↓

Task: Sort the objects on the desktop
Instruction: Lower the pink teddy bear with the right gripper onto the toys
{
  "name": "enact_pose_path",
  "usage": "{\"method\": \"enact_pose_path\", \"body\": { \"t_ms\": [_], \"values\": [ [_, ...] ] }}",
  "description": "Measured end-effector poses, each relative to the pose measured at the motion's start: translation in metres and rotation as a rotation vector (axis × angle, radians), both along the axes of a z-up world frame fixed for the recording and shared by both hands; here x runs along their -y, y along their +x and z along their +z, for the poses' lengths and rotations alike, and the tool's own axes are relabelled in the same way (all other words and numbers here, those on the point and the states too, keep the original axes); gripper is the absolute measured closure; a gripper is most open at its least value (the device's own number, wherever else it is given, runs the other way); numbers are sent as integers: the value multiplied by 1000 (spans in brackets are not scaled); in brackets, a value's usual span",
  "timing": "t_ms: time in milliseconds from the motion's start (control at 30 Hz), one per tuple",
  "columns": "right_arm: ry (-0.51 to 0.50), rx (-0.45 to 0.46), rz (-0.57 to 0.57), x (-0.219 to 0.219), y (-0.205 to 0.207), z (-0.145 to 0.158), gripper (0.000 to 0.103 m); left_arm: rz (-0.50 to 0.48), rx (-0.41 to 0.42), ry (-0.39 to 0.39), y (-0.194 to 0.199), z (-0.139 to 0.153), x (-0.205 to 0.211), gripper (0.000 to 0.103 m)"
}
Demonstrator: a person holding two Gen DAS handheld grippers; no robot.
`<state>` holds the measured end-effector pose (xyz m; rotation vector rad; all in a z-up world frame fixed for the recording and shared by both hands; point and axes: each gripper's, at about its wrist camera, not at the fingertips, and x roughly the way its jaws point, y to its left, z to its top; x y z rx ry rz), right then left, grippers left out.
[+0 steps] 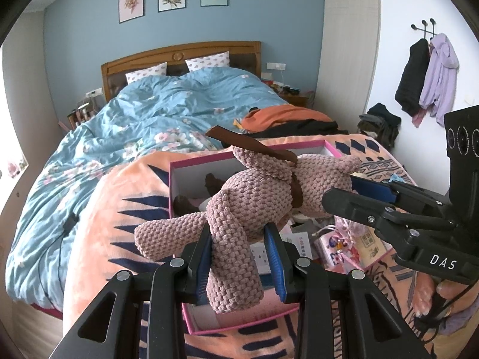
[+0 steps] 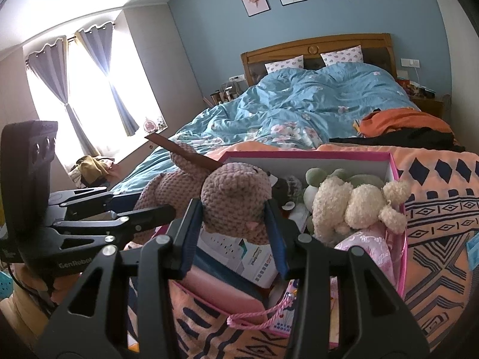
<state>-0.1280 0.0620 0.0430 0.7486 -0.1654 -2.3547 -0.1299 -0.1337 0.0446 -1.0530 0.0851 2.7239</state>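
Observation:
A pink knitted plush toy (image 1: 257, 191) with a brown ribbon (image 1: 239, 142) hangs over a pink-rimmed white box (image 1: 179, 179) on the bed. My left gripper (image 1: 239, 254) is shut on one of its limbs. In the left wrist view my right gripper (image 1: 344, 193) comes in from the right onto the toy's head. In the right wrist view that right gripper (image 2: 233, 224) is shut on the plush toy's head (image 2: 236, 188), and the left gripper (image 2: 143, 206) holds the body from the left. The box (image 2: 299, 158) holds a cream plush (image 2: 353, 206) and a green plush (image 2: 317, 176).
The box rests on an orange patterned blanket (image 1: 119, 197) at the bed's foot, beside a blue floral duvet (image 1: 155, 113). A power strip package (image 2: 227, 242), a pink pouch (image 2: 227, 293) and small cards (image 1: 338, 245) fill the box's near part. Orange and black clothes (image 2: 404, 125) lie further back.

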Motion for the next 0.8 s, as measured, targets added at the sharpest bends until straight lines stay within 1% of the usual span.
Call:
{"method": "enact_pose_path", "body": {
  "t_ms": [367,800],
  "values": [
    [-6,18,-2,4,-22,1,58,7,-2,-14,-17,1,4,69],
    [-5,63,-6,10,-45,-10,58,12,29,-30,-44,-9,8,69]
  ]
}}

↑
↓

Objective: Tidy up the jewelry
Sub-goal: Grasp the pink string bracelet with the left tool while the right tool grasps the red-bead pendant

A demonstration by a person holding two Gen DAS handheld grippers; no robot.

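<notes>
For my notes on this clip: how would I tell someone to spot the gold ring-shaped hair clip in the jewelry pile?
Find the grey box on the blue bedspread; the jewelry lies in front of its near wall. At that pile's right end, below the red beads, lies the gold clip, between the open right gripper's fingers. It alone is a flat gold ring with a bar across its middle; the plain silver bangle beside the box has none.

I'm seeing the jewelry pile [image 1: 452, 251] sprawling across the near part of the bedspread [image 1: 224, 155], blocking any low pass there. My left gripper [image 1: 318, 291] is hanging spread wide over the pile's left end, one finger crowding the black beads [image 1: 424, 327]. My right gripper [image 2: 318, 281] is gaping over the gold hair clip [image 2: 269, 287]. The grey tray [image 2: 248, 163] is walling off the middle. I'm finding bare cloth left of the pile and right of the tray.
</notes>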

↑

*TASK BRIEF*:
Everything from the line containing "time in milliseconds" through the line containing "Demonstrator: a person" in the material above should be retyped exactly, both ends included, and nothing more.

*RESPONSE BELOW*:
  "timing": "t_ms: time in milliseconds from the motion's start (control at 30 Hz), one per tuple",
  "columns": "right_arm: ry (-0.51 to 0.50), rx (-0.45 to 0.46), rz (-0.57 to 0.57), x (-0.219 to 0.219), y (-0.205 to 0.207), z (-0.145 to 0.158), gripper (0.000 to 0.103 m); left_arm: rz (-0.50 to 0.48), rx (-0.41 to 0.42), ry (-0.39 to 0.39), y (-0.194 to 0.199), z (-0.139 to 0.153), x (-0.205 to 0.211), gripper (0.000 to 0.103 m)"
}
Demonstrator: a person holding two Gen DAS handheld grippers; no robot.

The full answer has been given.